* **Exercise aim**
Could you return the data below exactly as it appears?

* **Exercise data**

==============================

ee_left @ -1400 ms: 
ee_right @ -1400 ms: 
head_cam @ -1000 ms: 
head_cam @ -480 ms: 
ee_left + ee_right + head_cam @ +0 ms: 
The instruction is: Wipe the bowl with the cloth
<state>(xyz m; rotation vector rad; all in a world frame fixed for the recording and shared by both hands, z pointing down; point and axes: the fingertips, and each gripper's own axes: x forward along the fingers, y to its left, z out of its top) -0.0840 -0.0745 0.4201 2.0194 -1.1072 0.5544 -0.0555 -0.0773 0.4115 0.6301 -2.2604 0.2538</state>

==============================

* **Result**
ee_left @ -1400 ms: 
ee_right @ -1400 ms: 
head_cam @ -1000 ms: 
head_cam @ -480 ms: 
ee_left + ee_right + head_cam @ +0 ms: 
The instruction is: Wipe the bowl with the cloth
<state>(xyz m; rotation vector rad; all in a world frame fixed for the recording and shared by both hands, z pointing down; point and axes: the fingertips, and each gripper's own axes: x forward along the fingers, y to its left, z out of its top) -0.0840 -0.0745 0.4201 2.0194 -1.1072 0.5544 -0.0555 -0.0773 0.4115 0.6301 -2.2604 0.2538</state>

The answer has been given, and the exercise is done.